Providers may need to go up to the third level of appeal, the administrative law judge (ALJ), for relief, says McCarthy. “The first level of appeal, called reconsideration, is a review by the health plan that made the denial in the first place. The second level of appeal is an independent review entity (IRE) reconsideration. Both of these are essentially desk reviews, and providers don’t have a strong history of getting reversals at those levels. The ALJ level is actually your first chance to state your case to another human, and it’s worth taking the time to make that effort.”

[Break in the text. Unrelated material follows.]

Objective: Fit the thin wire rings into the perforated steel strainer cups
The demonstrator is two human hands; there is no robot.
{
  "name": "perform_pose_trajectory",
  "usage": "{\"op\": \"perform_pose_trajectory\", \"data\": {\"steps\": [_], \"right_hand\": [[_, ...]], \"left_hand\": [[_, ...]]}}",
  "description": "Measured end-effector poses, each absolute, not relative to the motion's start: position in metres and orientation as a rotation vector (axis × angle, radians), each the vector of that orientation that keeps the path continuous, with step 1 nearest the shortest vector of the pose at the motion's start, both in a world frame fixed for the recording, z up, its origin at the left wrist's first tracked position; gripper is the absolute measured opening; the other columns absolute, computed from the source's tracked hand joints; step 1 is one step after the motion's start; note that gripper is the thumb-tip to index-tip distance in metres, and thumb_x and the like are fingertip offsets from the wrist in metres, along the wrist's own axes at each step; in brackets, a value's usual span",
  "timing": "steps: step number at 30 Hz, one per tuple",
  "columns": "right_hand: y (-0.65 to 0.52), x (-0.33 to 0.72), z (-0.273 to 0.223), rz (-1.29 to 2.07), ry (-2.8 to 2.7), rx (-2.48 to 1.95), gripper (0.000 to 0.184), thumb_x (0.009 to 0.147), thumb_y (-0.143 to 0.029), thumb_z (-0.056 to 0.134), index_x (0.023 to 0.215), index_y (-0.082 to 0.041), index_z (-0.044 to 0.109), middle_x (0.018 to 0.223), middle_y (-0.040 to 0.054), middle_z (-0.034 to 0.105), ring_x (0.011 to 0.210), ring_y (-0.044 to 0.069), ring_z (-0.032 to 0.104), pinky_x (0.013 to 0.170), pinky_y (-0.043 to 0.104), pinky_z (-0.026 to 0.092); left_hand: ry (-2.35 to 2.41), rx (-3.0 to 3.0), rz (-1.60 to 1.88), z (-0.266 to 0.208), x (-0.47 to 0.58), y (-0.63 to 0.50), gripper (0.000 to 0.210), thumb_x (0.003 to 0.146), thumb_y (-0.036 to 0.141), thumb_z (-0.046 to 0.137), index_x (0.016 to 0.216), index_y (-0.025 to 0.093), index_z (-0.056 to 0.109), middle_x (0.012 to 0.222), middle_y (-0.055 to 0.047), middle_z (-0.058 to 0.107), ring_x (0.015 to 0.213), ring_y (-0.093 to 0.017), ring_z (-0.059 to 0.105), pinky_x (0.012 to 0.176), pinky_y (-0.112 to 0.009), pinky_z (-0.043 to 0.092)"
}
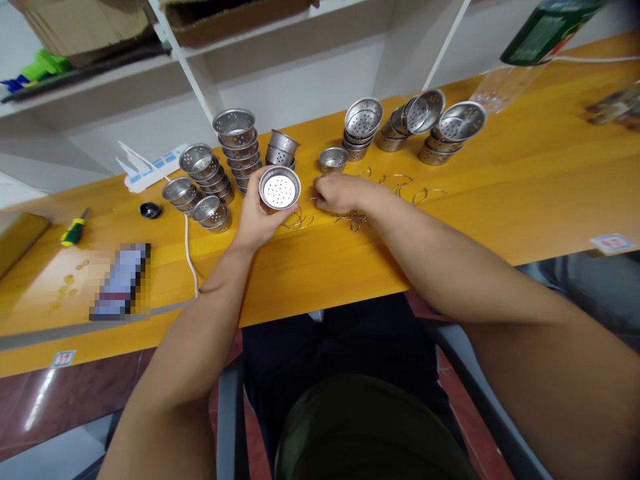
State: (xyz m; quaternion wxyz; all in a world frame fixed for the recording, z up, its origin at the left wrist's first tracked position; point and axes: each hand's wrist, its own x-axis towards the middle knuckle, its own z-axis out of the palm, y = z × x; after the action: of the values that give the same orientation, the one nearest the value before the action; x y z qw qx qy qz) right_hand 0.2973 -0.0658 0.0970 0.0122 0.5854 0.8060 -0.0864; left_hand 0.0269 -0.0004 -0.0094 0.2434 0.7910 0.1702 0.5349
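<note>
My left hand [255, 213] grips a perforated metal strainer basket [280, 189] by its side, its open top and holed bottom facing me. To its right, my right hand [337, 193] is closed low over the table; whatever its fingers pinch is hidden. Thin bent wire pieces [354, 220] lie beneath and beside the right hand, with more loose wires [400, 183] farther right. Just behind that hand stands a single small strainer basket [333, 160]. Behind my left hand rises a tall stack of strainer baskets [237, 143].
More stacked baskets [200, 167] stand at left, others [363, 123] at back right. A power strip [157, 167], white cable [187, 257], phone [121, 280] and screwdriver [75, 230] lie left. A plastic bottle [540, 40] stands back right. Shelves [300, 73] border the table behind.
</note>
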Motion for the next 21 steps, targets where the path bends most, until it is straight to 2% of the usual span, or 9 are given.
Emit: {"op": "perform_pose_trajectory", "data": {"steps": [2, 5, 7, 10, 12, 16, 19, 21], "right_hand": [[-0.059, 0.31, 0.09, -0.394, 2.671, 1.898, 0.024, 0.109, -0.012, 0.078, 0.13, -0.013, 0.09, 0.132, 0.0244, 0.094, 0.12, 0.039, 0.089, 0.101, 0.046, 0.069], [-0.049, 0.329, 0.078, -0.833, 2.969, 1.979, 0.033, 0.096, -0.008, 0.084, 0.127, -0.019, 0.086, 0.108, 0.0111, 0.091, 0.098, 0.03, 0.083, 0.092, 0.044, 0.071], [-0.045, 0.334, 0.072, -1.098, 3.135, 1.989, 0.028, 0.096, -0.013, 0.089, 0.122, -0.021, 0.086, 0.098, 0.0069, 0.086, 0.088, 0.026, 0.077, 0.087, 0.043, 0.072], [-0.044, 0.329, 0.067, -1.31, 3.312, 1.985, 0.015, 0.105, -0.029, 0.096, 0.111, -0.023, 0.083, 0.091, 0.0051, 0.079, 0.08, 0.022, 0.072, 0.075, 0.037, 0.068], [-0.046, 0.32, 0.065, -1.346, 3.41, 1.955, 0.019, 0.111, -0.038, 0.094, 0.111, -0.023, 0.082, 0.089, 0.0042, 0.075, 0.078, 0.021, 0.068, 0.068, 0.034, 0.063], [-0.05, 0.306, 0.063, -1.253, 3.567, 1.934, 0.031, 0.118, -0.055, 0.092, 0.116, -0.026, 0.082, 0.091, 0.004, 0.072, 0.079, 0.021, 0.06, 0.067, 0.034, 0.059], [-0.053, 0.301, 0.062, -1.234, 3.617, 1.966, 0.04, 0.121, -0.068, 0.09, 0.118, -0.029, 0.08, 0.087, 0.0025, 0.065, 0.077, 0.022, 0.058, 0.068, 0.037, 0.06], [-0.055, 0.299, 0.061, -1.202, 3.659, 1.971, 0.042, 0.121, -0.071, 0.089, 0.12, -0.03, 0.08, 0.085, 0.0016, 0.06, 0.076, 0.023, 0.057, 0.07, 0.039, 0.062]], "left_hand": [[0.482, 2.158, 1.478, -0.008, 0.027, -0.003, 0.115, 0.089, 0.091, 0.11, 0.176, 0.037, 0.056, 0.165, -0.012, 0.075, 0.162, -0.041, 0.08, 0.149, -0.063, 0.061], [0.571, 2.161, 1.491, -0.005, 0.024, -0.008, 0.115, 0.087, 0.087, 0.114, 0.173, 0.035, 0.058, 0.163, -0.011, 0.075, 0.155, -0.039, 0.081, 0.146, -0.064, 0.063], [0.649, 2.163, 1.52, -0.003, 0.022, -0.011, 0.114, 0.084, 0.085, 0.117, 0.17, 0.034, 0.061, 0.161, -0.011, 0.075, 0.154, -0.039, 0.081, 0.147, -0.065, 0.062], [0.707, 2.155, 1.585, -0.002, 0.021, -0.012, 0.109, 0.083, 0.084, 0.117, 0.164, 0.033, 0.065, 0.16, -0.011, 0.075, 0.155, -0.04, 0.079, 0.147, -0.067, 0.061], [0.701, 2.141, 1.592, -0.002, 0.023, -0.012, 0.109, 0.084, 0.086, 0.116, 0.163, 0.032, 0.064, 0.16, -0.012, 0.075, 0.155, -0.04, 0.08, 0.147, -0.067, 0.061], [0.691, 2.1, 1.522, -0.007, 0.027, -0.011, 0.119, 0.085, 0.084, 0.117, 0.173, 0.037, 0.053, 0.162, -0.011, 0.072, 0.156, -0.039, 0.08, 0.146, -0.067, 0.063], [0.622, 2.109, 1.485, -0.013, 0.029, -0.009, 0.12, 0.095, 0.07, 0.114, 0.187, 0.044, 0.041, 0.177, -0.013, 0.063, 0.17, -0.039, 0.073, 0.15, -0.064, 0.062], [0.593, 2.157, 1.482, -0.015, 0.03, -0.008, 0.117, 0.1, 0.058, 0.112, 0.192, 0.047, 0.039, 0.183, -0.014, 0.059, 0.176, -0.039, 0.068, 0.154, -0.063, 0.06]]}}
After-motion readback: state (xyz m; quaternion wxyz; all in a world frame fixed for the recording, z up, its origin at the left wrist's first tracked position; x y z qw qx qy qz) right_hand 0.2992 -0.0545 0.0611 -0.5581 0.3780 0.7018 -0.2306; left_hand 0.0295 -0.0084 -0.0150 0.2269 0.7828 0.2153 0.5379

CMS has developed Parts C & D Enrollee Grievances, Organization/Coverage Determinations, and Appeals Guidance and the Medicare Managed Care (Part C – Medicare Advantage) Organization Determination/Appeals Process flow chart to help guide providers through appeals. Interestingly, however, the appeals process also shines another spotlight on how important it is to know what is in each plan contract. Section 50.1, Who May Request a Level 1 Appeal, in Parts C & D Appeals Guidance makes clear that the guidance only applies to no-contract providers, stating:

Contract providers (including subcontracted entities) do not have appeal rights under the provisions discussed in this guidance. Contract provider disputes involving plan payment denials are governed by the appeals/dispute resolution provisions in the contract between the provider and the plan.

Note: For more information about Medicare managed care appeals, visit the CMS website here.

* Contact CMS. Another option is to contact the Drug and Health Plan Operations Group at the appropriate CMS regional office if the SNF is asked to compromise specific CMS requirements to fulfill the expectations of the health plan, says McCarthy. “Sometimes, it is worth complaining to CMS, and if enough SNFs take that step, the health plan may revoke compromising requirements.”